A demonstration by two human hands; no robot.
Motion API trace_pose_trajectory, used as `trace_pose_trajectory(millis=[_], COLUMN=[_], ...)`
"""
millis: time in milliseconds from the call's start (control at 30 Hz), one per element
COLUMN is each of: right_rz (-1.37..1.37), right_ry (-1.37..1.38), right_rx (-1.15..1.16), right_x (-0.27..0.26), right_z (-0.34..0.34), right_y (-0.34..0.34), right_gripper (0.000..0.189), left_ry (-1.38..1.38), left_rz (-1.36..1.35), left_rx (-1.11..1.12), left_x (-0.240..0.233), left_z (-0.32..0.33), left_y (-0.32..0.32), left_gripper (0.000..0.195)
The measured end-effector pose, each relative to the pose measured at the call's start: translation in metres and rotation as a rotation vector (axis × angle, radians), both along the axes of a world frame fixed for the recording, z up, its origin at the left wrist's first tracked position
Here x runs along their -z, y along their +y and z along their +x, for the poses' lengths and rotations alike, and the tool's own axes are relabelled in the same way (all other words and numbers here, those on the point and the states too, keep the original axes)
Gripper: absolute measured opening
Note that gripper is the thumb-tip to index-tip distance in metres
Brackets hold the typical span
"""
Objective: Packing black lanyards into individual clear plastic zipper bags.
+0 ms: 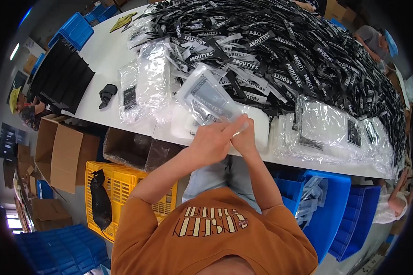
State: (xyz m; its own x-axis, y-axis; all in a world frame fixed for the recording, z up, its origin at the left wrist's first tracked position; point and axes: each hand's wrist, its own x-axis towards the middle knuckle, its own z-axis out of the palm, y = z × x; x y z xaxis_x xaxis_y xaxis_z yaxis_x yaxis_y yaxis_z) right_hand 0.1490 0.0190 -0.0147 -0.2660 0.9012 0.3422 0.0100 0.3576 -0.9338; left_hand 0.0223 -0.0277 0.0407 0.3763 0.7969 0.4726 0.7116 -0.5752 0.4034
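A transparent plastic bag [203, 92] is held up over the table edge, tilted away from me. White content shows through its film, along with a grey printed panel and a printed strip. My left hand [210, 140] pinches the near end of this bag, fingers pointing right. Close against it, my right hand [243, 134] grips the same end, and the two hands' fingers overlap. Part of the bag's near end is hidden by the fingers. Beneath lies a white padded stack [256, 123] on the white table [101, 74]. Behind the bag, black and silver printed sachets [261, 41] form a large heap.
Wrapped white packs [155, 72] lie left, more packs [327, 123] right. A black cloth [108, 95] and black stacked trays [63, 77] stand farther left. Below are a cardboard box [67, 151], yellow crate [130, 182] and blue bin [325, 213] holding sachets. Other people are nearby.
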Motion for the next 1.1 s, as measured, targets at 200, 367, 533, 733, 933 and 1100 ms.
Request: trace_pose_trajectory(millis=[200, 367, 533, 733, 933, 1100], right_rz=[-0.282, -0.259, -0.334, -0.175, -0.311, -0.235], right_ry=[0.173, 0.089, 0.014, -0.263, -0.031, -0.149], right_rx=[-0.356, -0.433, -0.517, -0.422, -0.45, -0.431], right_x=[-0.015, -0.028, -0.022, -0.019, -0.017, -0.012], right_z=[0.013, 0.021, 0.022, 0.016, 0.009, 0.01], right_y=[0.002, 0.003, 0.004, 0.012, 0.013, 0.017], right_gripper=[0.015, 0.018, 0.015, 0.02, 0.018, 0.016], left_ry=[0.001, 0.281, 0.011, 0.07, 0.012, -0.106], left_rz=[-0.053, -0.376, -0.656, -0.538, -0.654, -0.727], left_rx=[0.07, 0.153, 0.23, 0.299, 0.254, 0.233], left_x=[-0.049, -0.078, -0.062, -0.056, -0.053, -0.044], left_z=[-0.032, -0.048, -0.058, -0.054, -0.059, -0.061], left_y=[0.024, 0.045, 0.06, 0.059, 0.058, 0.054], left_gripper=[0.075, 0.067, 0.026, 0.013, 0.011, 0.013])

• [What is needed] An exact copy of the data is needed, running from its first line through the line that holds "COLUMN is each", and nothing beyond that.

• [Exercise output]
A demonstration by two human hands; no robot.
Motion API trace_pose_trajectory, used as `trace_pose_trajectory(millis=[_], COLUMN=[_], ...)`
"""
millis: time in milliseconds from the call's start (control at 30 Hz), one per element
COLUMN is each of: right_rz (-1.37..1.37), right_ry (-1.37..1.38), right_rx (-1.15..1.16), right_x (-0.27..0.26), right_z (-0.34..0.34), right_y (-0.34..0.34), right_gripper (0.000..0.189), left_ry (-1.38..1.38), left_rz (-1.36..1.35), left_rx (-1.11..1.12), left_x (-0.240..0.233), left_z (-0.32..0.33), left_y (-0.32..0.32), left_gripper (0.000..0.195)

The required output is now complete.